ACTA oder der Tod der Informationsfreiheit
von Cornelia Ernst und Lorenz Krämer
Haben sie schon einmal etwas von »ACTA« gehört? Wenn nicht, ist die Taktik der verhandelnden Industrieländer aufgegangen. ACTA steht für Anti-Counterfeiting Trade Agreement oder auf deutsch »Abkommen gegen den Handel mit gefälschten Produkten«. seit 2007 verhandelt die europäische Kommission darüber mit ihren wichtigsten Handelspartnern – hinter verschlossenen Türen. bevor sich die Unterhändler im Dezember 2010 auf einen unterschriftsreifen Text geeinigt hatten, wurde selbst Parlamentariern der Einblick verwehrt.
Für Bürgerrechtler und Netzaktivisten war diese völlige Intransparenz ein Grund mehr, hellhörig zu werden. NGOs wiesen zu recht auf die Gefahr hin, dass im Namen des Kampfs gegen Produktfälschung das Recht auf Informationsfreiheit im Internet merklich beschnitten werden könnte und dass Strafverschärfungen
drohen, die in kaum einem Parlament in Europa mehrheitsfähig sind. Nun stellt sich heraus, dass die Pessimisten richtig gelegen haben. Aus bürgerrechtlicher sicht besonders problematisch ist die Verpflichtung der ACTA-unterzeichner, mit einstweiligen Verfügungen präventiv gegen Verletzungen des Urheberrechts vorzugehen. Mögliche Folgen: Netzsperren, die Filterung des Datenverkehrs sowie die Haftung von Internetprovidern für den Datenverkehr.

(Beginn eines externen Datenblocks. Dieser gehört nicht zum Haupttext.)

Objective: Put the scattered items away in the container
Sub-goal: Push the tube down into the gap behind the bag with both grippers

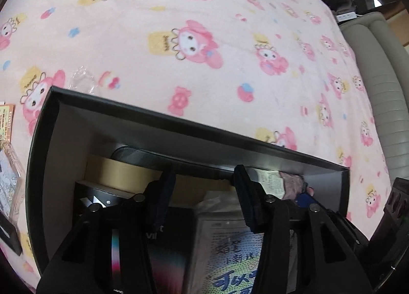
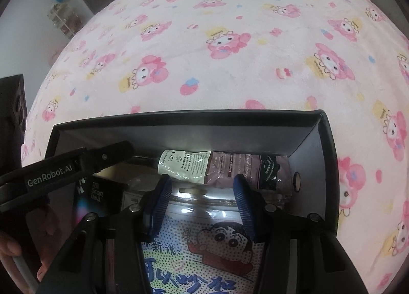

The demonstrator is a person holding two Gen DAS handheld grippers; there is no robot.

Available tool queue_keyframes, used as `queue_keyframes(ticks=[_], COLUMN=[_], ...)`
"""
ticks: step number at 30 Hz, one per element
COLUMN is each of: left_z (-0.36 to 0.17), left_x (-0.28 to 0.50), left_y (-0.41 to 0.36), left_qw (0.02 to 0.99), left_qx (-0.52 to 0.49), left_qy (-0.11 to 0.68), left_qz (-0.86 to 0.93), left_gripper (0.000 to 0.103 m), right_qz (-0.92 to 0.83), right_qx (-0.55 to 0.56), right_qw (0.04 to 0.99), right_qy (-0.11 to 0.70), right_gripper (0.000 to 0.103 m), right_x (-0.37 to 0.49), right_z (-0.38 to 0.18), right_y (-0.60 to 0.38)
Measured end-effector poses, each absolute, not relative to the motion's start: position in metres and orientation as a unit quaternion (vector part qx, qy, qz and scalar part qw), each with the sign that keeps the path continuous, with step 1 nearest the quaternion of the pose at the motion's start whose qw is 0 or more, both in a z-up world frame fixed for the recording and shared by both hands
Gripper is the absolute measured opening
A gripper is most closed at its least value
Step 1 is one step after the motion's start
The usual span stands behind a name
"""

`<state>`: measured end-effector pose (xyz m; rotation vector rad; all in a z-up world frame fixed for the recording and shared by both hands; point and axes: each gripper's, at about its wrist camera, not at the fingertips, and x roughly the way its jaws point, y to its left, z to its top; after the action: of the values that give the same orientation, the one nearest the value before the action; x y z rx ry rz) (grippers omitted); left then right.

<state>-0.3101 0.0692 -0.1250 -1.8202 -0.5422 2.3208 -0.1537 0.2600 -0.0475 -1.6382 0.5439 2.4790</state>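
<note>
Two grippers hang over one black box [image 2: 324,156], which sits on a pink blanket [image 2: 230,51] printed with cartoon rabbits and covering the whole surface. Most of the scattered items already lie inside that container. Largest among them is a clear-wrapped pack with a cartoon boy's face and blue lettering [image 2: 204,248], flat on the box floor toward its right end. Left of it lies a black carton with a rainbow streak [image 1: 166,255], and behind that, against the far wall, stands a tan cardboard piece [image 1: 120,174]. A crinkled sachet, pale green at one end and mauve at the other [image 2: 217,168], rests along the far wall near the right corner.

Outside the box, near its left end on the blanket, lie an orange printed card [image 1: 6,117] and a clear-cased item [image 1: 10,179]; a scrap of clear film [image 1: 81,78] sits just beyond the far left corner.

Right gripper [image 2: 202,202]: its blue ribbed fingers [image 2: 242,207] stand spread above the cartoon pack, nothing pinched between them. Left gripper [image 1: 202,199]: its dark fingers [image 1: 245,197] are also parted over the box contents, and they seem to hold nothing, though blur makes contact hard to judge. In the right wrist view its black body reaches in from the left, a hand [image 2: 7,245] behind it.
</note>
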Motion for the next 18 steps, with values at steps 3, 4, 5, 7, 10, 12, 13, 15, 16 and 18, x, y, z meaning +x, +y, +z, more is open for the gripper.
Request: queue_keyframes(ticks=[3, 4, 5, 7, 10, 12, 13, 15, 16, 18], left_z=[-0.133, -0.137, -0.139, -0.141, -0.141, -0.141, -0.14, -0.136, -0.133, -0.131], left_x=[-0.312, -0.312, -0.312, -0.31, -0.31, -0.31, -0.309, -0.307, -0.306, -0.305], left_y=[0.076, 0.08, 0.084, 0.092, 0.096, 0.093, 0.09, 0.089, 0.091, 0.101], left_qw=[0.068, 0.069, 0.072, 0.071, 0.081, 0.086, 0.086, 0.087, 0.091, 0.116], left_qx=[-0.614, -0.615, -0.616, -0.615, -0.618, -0.613, -0.607, -0.596, -0.59, -0.59], left_qy=[-0.174, -0.175, -0.177, -0.171, -0.179, -0.191, -0.202, -0.212, -0.212, -0.206], left_qz=[0.767, 0.766, 0.764, 0.766, 0.761, 0.762, 0.764, 0.769, 0.774, 0.772], left_gripper=[0.042, 0.042, 0.042, 0.039, 0.034, 0.034, 0.034, 0.034, 0.034, 0.038], right_qz=[0.814, 0.812, 0.813, 0.813, 0.808, 0.806, 0.805, 0.808, 0.811, 0.813], right_qx=[-0.552, -0.556, -0.556, -0.555, -0.56, -0.563, -0.563, -0.558, -0.554, -0.551], right_qw=[0.066, 0.067, 0.067, 0.066, 0.075, 0.079, 0.077, 0.079, 0.08, 0.08], right_qy=[0.167, 0.164, 0.162, 0.164, 0.166, 0.165, 0.168, 0.171, 0.171, 0.171], right_gripper=[0.043, 0.043, 0.043, 0.042, 0.041, 0.04, 0.04, 0.04, 0.04, 0.04], right_x=[-0.156, -0.156, -0.155, -0.155, -0.155, -0.154, -0.153, -0.15, -0.149, -0.148], right_z=[-0.052, -0.054, -0.055, -0.055, -0.057, -0.057, -0.057, -0.055, -0.053, -0.051], right_y=[0.257, 0.255, 0.255, 0.257, 0.259, 0.258, 0.258, 0.258, 0.258, 0.258])
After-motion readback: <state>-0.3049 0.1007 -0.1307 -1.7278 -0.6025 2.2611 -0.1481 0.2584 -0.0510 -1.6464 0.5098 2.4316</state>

Letzteres würde nichts anderes bedeuten, als den Boten für die Nachricht verantwortlich zu machen. Aus unserer sicht eine Todsünde für die Meinungs- und Informationsfreiheit. ein weiteres Problem ist die Verschärfung des digitalen Kopierschutzes. Zwar ist es schon heute in vielen Ländern illegal, digitale Produkte
zu kopieren. Doch das Antipiraterie- Abkommen geht noch einen deutlichen schritt weiter: eine Straftat begeht künftig bereits, wer Computer-software herstellt oder verbreitet, die das Knacken digitaler Kopierschutz-Mechanismen ermöglicht.

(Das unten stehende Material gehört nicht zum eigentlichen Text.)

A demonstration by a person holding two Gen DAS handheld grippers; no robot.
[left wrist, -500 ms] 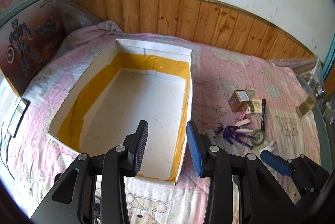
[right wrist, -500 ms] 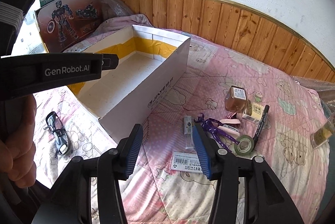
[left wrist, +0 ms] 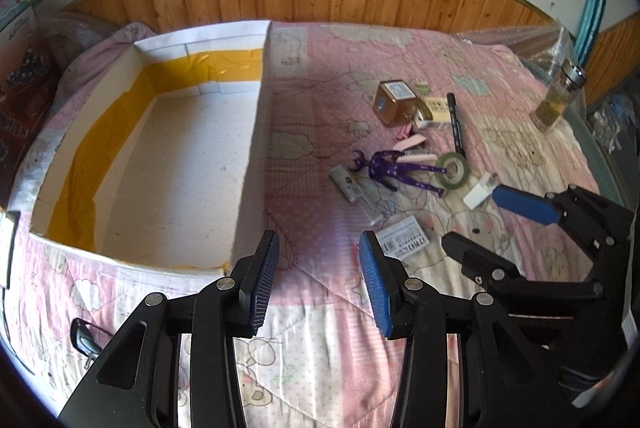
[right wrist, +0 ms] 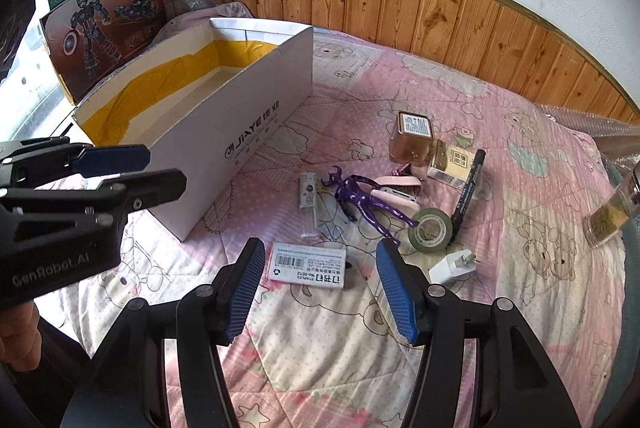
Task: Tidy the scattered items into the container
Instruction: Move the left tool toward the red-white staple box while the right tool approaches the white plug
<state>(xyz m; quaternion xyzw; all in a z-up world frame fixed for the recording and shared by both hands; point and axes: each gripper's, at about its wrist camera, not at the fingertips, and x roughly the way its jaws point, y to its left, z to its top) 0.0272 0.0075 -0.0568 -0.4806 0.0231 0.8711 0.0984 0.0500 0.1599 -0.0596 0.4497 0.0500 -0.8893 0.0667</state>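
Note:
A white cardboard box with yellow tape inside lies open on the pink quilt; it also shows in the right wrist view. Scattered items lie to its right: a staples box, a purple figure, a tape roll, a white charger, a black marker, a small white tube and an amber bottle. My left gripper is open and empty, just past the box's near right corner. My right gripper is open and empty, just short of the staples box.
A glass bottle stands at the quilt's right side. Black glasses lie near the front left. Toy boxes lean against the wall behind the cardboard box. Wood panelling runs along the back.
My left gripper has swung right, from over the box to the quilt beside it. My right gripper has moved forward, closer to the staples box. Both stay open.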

Außer der Unterhaltungsindustrie wird davon sicher niemand profitieren. um die Bedeutung des Abkommens zu beurteilen, muss man sich vergegenwärtigen, dass Filme und Musikstücke heute fast nur noch in digitaler Form auf den Markt kommen. Wer sich den Kauf teurer DVDs nicht leisten kann, droht von aktuellen kulturellen Entwicklungen abgeschnitten zu werden, wird gesellschaftlich an den Rand gedrängt.
Dabei kann Kopierschutz in der Praxis auch schlicht bedeuten, dass DVDs nicht am PC abgespielt werden können, sondern dass ein technisch überflüssiger DVD-spieler
angeschafft werden muss. Doch das Abkommen ist nicht nur unsozial, es ist auch fortschrittsfeindlich. Denn: Freie Programmierer, die für die Weiterentwicklung moderner Software eine wichtige Rolle spielen, werden unter Generalverdacht
gestellt – Wissensgesellschaft sieht anders aus.
Noch ist es jedoch nicht so weit. internationale Abkommen benötigen inzwischen das Okay des Europäischen Parlaments, um bei uns in Kraft zu treten.
Die Linksfraktion im Europäischen Parlament wird sich querstellen.